6. An investigator employed by the Fayette County Juvenile Court testified that she observed the child-victim in a waiting room of the DFACS offices saying to her father, who was visiting her there, "I won't tell [the DFACS officer] our special secret." Defendant objected to the statement as inadmissible hearsay. "A witness may testify as to what he saw and heard in the defendant's presence." Moore v. State, 240 Ga. 210
, 212 (240 SE2d 68
) (1977); accord Broome v. State, 141 Ga. App. 538 (2) (233 SE2d 833) (1977)
. Defendant argues the overheard statement would not be admissible as an exception to hearsay because the witness stated she was not in the room with the child and defendant but observed them and heard the statement through an open doorway. The necessary element for this exception is that the out-of-court statement was made in defendant's presence. See Green v. State, 175 Ga. App. 849 (335 SE2d 4) (1985)
. The witness need only be in a position to hear what was said in defendant's presence.

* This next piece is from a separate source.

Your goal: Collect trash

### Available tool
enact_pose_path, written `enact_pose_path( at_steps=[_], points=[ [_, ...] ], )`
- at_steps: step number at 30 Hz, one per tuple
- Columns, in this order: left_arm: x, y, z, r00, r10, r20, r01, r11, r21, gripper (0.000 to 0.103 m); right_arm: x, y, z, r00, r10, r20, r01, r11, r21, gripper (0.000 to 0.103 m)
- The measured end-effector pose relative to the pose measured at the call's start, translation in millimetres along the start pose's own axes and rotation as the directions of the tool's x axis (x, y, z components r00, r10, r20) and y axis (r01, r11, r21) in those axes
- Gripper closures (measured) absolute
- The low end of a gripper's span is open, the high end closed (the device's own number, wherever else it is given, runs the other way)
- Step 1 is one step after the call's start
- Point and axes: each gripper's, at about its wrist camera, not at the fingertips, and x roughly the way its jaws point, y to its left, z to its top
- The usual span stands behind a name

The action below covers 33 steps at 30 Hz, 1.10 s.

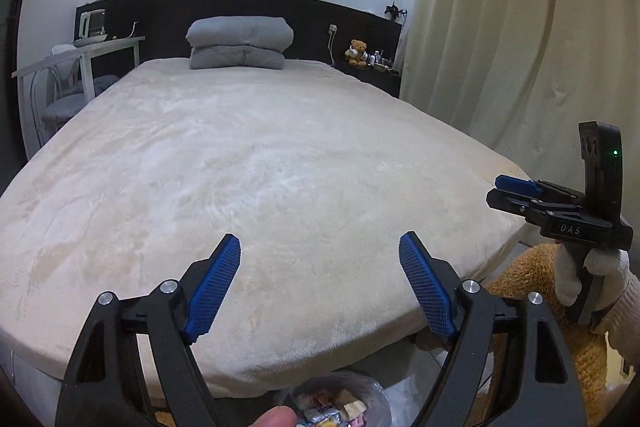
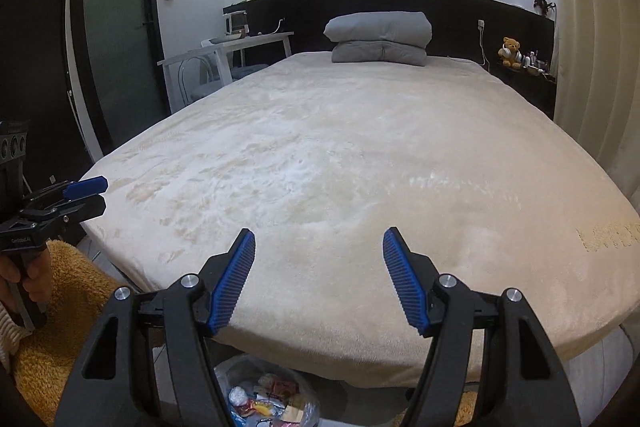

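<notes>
A bin lined with a clear bag (image 1: pixel 340 403) sits on the floor at the foot of the bed and holds wrappers and paper scraps; it also shows in the right wrist view (image 2: pixel 268 397). My left gripper (image 1: pixel 320 243) is open and empty, held above the bin and the bed's foot edge. My right gripper (image 2: pixel 319 239) is open and empty too, beside it on the right. Each gripper shows in the other's view, the right one (image 1: pixel 500 189) and the left one (image 2: pixel 96 193), where its opening is seen edge-on. No loose trash shows on the bed.
A wide bed with a cream blanket (image 1: pixel 260 167) fills both views, with a folded grey duvet (image 1: pixel 240 43) at its head. A white desk and chair (image 1: pixel 80 67) stand left. A teddy bear (image 1: pixel 357 53) sits right. Curtains (image 1: pixel 520 27) hang right. A dark door (image 2: pixel 116 27) is left.
</notes>
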Motion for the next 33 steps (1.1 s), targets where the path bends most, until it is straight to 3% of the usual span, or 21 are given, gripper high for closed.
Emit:
enact_pose_path(
  at_steps=[4,6,9,16,33],
  points=[
    [7,1,1,1.0,-0.005,0.026,0.004,1.0,0.027,0.023,9,-2,-4,0.999,0.002,0.036,-0.001,1.0,-0.018,0.03],
    [10,4,-4,0.999,-0.01,0.043,0.01,1.0,0.014,0.008,11,-2,-6,0.999,0.008,0.044,-0.007,1.0,-0.019,0.026],
    [13,8,-12,0.998,-0.024,0.051,0.025,1.0,-0.008,0.006,9,1,-6,0.996,0.025,0.088,-0.022,0.999,-0.031,0.004],
    [14,-3,-16,0.998,-0.003,0.064,0.0,0.999,0.04,0.006,13,9,-7,0.995,0.009,0.097,-0.004,0.999,-0.051,0.004],
    [12,2,-20,0.992,0.087,0.087,-0.09,0.995,0.034,0.006,8,9,-13,0.993,-0.039,0.115,0.044,0.998,-0.037,0.004]
  ],
)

7. Defendant argues he was entitled to a continuance in order to secure the attendance of a former DFACS caseworker who was out-of-state at the time defendant attempted to serve her with a subpoena to appear at trial. A defendant is not entitled to a continuance to secure the attendance of a witness when it was within his power to subpoena the witness but he failed to do so. OCGA 17-7-192
; see Parrish v. State, 125 Ga. App. 97 (186 SE2d 541) (1971)

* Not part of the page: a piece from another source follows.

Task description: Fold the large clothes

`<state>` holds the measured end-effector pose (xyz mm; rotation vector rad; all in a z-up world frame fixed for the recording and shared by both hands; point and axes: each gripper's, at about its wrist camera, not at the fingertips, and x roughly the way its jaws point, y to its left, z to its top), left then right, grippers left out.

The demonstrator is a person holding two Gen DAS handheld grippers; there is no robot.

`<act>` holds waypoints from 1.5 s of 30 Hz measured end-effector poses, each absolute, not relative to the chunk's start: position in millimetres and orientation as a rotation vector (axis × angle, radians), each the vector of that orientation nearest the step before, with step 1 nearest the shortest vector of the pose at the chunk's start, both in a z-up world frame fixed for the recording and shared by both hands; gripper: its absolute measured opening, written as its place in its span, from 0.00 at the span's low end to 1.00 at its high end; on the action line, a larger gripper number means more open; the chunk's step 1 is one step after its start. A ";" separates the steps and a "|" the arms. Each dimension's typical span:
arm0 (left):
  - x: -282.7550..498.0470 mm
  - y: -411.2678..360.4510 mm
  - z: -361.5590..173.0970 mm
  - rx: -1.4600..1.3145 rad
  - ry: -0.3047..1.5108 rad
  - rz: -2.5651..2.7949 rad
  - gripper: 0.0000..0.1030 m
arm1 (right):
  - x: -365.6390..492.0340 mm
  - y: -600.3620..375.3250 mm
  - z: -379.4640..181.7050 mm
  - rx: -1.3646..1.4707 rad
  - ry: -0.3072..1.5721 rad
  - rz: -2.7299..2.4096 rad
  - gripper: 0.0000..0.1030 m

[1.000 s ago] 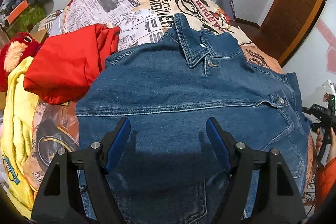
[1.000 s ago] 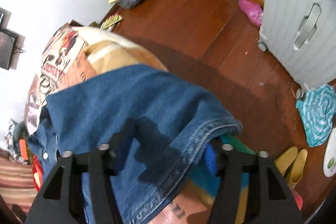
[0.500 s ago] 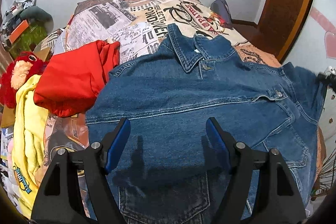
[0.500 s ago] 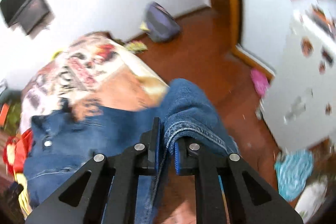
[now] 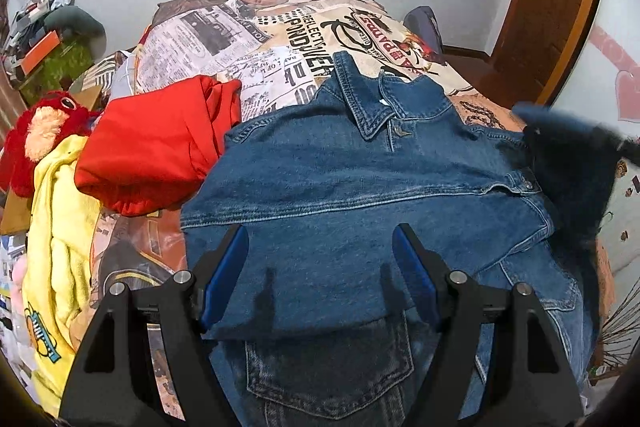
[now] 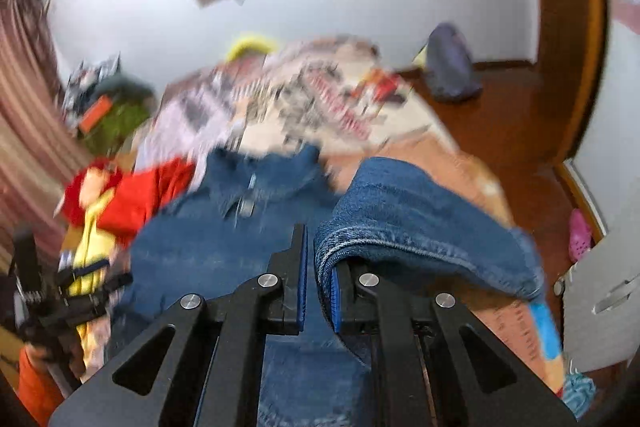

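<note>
Denim jacket (image 5: 360,187) lies spread on the bed (image 5: 256,39), collar toward the wall, its near hem overlapping jeans (image 5: 328,367). Red garment (image 5: 156,143) touches its left edge. Left gripper (image 5: 320,267) hovers with fingers apart over the hem. Right gripper (image 6: 318,291) has fingers clamped on the sleeve (image 6: 408,211), lifted beside open wooden floor (image 6: 512,131).

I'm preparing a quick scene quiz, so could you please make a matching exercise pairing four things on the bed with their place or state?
Things:
1. denim jacket
2. red garment
3. left gripper
4. right gripper

Places or states:
A. jaws open above the denim
B. spread collar-up across the bed's middle
C. clamped on a denim sleeve
D. bunched up beside the jacket's shoulder

Pairs: 1-B, 2-D, 3-A, 4-C
</note>
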<state>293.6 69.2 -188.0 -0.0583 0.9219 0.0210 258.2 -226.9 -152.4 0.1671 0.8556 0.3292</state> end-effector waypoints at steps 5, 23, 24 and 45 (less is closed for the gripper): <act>289.7 68.2 -193.1 -0.056 0.940 0.008 0.71 | 261.2 -200.3 -203.7 0.128 1.046 0.379 0.08; 291.7 46.8 -198.5 -0.036 0.952 -0.046 0.71 | 247.4 -277.0 -183.7 0.408 1.011 0.219 0.65; 291.8 45.4 -198.3 -0.036 0.953 -0.050 0.71 | 248.9 -285.2 -186.8 0.447 1.015 0.197 0.65; 293.7 33.9 -202.1 -0.006 0.966 -0.057 0.71 | 306.1 -350.1 -246.5 0.767 1.016 -0.032 0.14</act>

. Defendant admits he was aware of the caseworker's involvement in the case at least as early as November 1986. Trial commenced in September 1987. It appears from colloquy on the record that no effort was made to subpoena the caseworker until after trial had commenced. Where defendant could have served a subpoena on a witness at an earlier date but failed to do so, the court does not err in denying a continuance because at the time of trial the witness was outside the subpoena power of the court. Coker v. State, 87 Ga. App. 411 (1) (74 SE2d 12) (1953)
8. Defendant argues the court erred in excluding the testimony of a witness that she had been told by a friend of the child's mother, at the child custody hearing prior to the report of child molestation, "It's not over yet, we've got our bag of tricks." Hearsay evidence is admitted only from necessity. OCGA 24-3-1
(b). In ruling to exclude the testimony, the trial court noted that the declarant of the out-of-court statement had been present at trial and was obviously available to testify. We agree that the statement was not admissible to impeach an earlier witness who had denied hearing the statement because the witness offering the hearsay testimony admitted she did not know if the other witness had heard the statement. We find no error in excluding the hearsay testimony.
9. Prior to trial, the prosecuting attorney revealed, in response to defendant's Brady motion, that the child-witness had recanted her earlier statements against defendant. Defendant argues the court improperly denied his motion to disqualify the prosecuting attorney because he would be called as a witness at trial. First, the prosecuting attorney's testimony was not necessary to establish that the child had recanted her statements since the attorney identified two other persons who witnessed the recantation. Secondly, although the prosecuting attorney was subpoenaed as a witness, he was never called to testify. Thus, the court was not required, nor was it necessary, to disqualify the prosecuting attorney.
10. Finally, a review of the record shows sufficient evidence was presented to enable a rational trier of fact to find defendant guilty beyond a reasonable doubt of the crimes charged.
Johnnie L. Caldwell, Jr., District Attorney, J. David Fowler, Assistant District Attorney, for appellee.